▶ **Instructions to follow**
This exercise asks for the whole listing to be restated exactly.

▶ **Data segment**
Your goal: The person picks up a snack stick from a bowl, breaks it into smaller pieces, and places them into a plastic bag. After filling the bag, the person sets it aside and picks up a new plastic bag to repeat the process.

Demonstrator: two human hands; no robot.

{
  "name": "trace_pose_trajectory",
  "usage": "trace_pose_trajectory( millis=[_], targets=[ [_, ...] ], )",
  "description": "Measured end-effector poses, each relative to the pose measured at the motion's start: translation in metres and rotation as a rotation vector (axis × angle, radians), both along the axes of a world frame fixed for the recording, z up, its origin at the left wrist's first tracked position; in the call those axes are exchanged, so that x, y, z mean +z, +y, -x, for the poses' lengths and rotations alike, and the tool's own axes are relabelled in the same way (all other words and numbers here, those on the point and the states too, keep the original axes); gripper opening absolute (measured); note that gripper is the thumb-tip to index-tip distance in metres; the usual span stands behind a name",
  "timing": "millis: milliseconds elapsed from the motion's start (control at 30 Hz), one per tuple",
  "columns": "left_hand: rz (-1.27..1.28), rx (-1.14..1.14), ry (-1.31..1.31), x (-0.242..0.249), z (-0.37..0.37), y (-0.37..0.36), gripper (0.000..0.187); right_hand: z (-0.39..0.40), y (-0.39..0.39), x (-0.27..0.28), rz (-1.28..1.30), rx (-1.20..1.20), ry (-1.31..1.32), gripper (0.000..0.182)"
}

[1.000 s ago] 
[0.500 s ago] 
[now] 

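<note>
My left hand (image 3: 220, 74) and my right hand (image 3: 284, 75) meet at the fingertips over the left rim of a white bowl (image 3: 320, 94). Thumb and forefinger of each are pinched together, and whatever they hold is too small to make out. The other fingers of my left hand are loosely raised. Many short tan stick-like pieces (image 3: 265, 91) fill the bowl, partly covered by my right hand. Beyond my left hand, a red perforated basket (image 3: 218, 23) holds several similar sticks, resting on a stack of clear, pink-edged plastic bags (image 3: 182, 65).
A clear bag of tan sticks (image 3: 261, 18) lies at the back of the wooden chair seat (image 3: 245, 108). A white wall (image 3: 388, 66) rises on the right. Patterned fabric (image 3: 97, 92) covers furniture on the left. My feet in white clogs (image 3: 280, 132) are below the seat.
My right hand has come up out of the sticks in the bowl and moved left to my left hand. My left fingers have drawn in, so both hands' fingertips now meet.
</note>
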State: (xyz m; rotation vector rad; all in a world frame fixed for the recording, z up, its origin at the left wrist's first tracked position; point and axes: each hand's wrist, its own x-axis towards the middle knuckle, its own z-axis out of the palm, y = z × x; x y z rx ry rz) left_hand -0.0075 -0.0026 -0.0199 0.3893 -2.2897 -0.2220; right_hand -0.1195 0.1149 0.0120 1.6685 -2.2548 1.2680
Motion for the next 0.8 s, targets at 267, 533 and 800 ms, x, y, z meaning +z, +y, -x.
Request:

▶ **Answer to this problem**
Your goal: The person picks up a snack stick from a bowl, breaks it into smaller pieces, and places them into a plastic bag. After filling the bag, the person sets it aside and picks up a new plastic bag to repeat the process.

Demonstrator: two human hands; no robot.

{
  "name": "trace_pose_trajectory",
  "usage": "trace_pose_trajectory( millis=[_], targets=[ [_, ...] ], )",
  "description": "Measured end-effector poses, each relative to the pose measured at the motion's start: translation in metres and rotation as a rotation vector (axis × angle, radians), both along the axes of a world frame fixed for the recording, z up, its origin at the left wrist's first tracked position; in the call those axes are exchanged, so that x, y, z mean +z, +y, -x, for the poses' lengths and rotations alike, and the tool's own axes are relabelled in the same way (all other words and numbers here, those on the point and the states too, keep the original axes); gripper opening absolute (measured); note that gripper is the thumb-tip to index-tip distance in metres; the usual span stands behind a name",
  "timing": "millis: milliseconds elapsed from the motion's start (control at 30 Hz), one per tuple",
  "columns": "left_hand: rz (-1.27..1.28), rx (-1.14..1.14), ry (-1.31..1.31), x (-0.242..0.249), z (-0.37..0.37), y (-0.37..0.36), gripper (0.000..0.187); right_hand: z (-0.39..0.40), y (-0.39..0.39), x (-0.27..0.28), rz (-1.28..1.30), rx (-1.20..1.20), ry (-1.31..1.32), gripper (0.000..0.182)"
}

[1.000 s ago] 
[0.500 s ago] 
[now] 

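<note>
My left hand (image 3: 220, 74) and my right hand (image 3: 284, 75) meet at the fingertips over the left rim of a white bowl (image 3: 320, 94). Thumb and forefinger of each are pinched together, and whatever they hold is too small to make out. The other fingers of my left hand are loosely raised. Many short tan stick-like pieces (image 3: 265, 91) fill the bowl, partly covered by my right hand. Beyond my left hand, a red perforated basket (image 3: 218, 23) holds several similar sticks, resting on a stack of clear, pink-edged plastic bags (image 3: 182, 65).
A clear bag of tan sticks (image 3: 261, 18) lies at the back of the wooden chair seat (image 3: 245, 108). A white wall (image 3: 388, 66) rises on the right. Patterned fabric (image 3: 97, 92) covers furniture on the left. My feet in white clogs (image 3: 280, 132) are below the seat.
My right hand has come up out of the sticks in the bowl and moved left to my left hand. My left fingers have drawn in, so both hands' fingertips now meet.
</note>
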State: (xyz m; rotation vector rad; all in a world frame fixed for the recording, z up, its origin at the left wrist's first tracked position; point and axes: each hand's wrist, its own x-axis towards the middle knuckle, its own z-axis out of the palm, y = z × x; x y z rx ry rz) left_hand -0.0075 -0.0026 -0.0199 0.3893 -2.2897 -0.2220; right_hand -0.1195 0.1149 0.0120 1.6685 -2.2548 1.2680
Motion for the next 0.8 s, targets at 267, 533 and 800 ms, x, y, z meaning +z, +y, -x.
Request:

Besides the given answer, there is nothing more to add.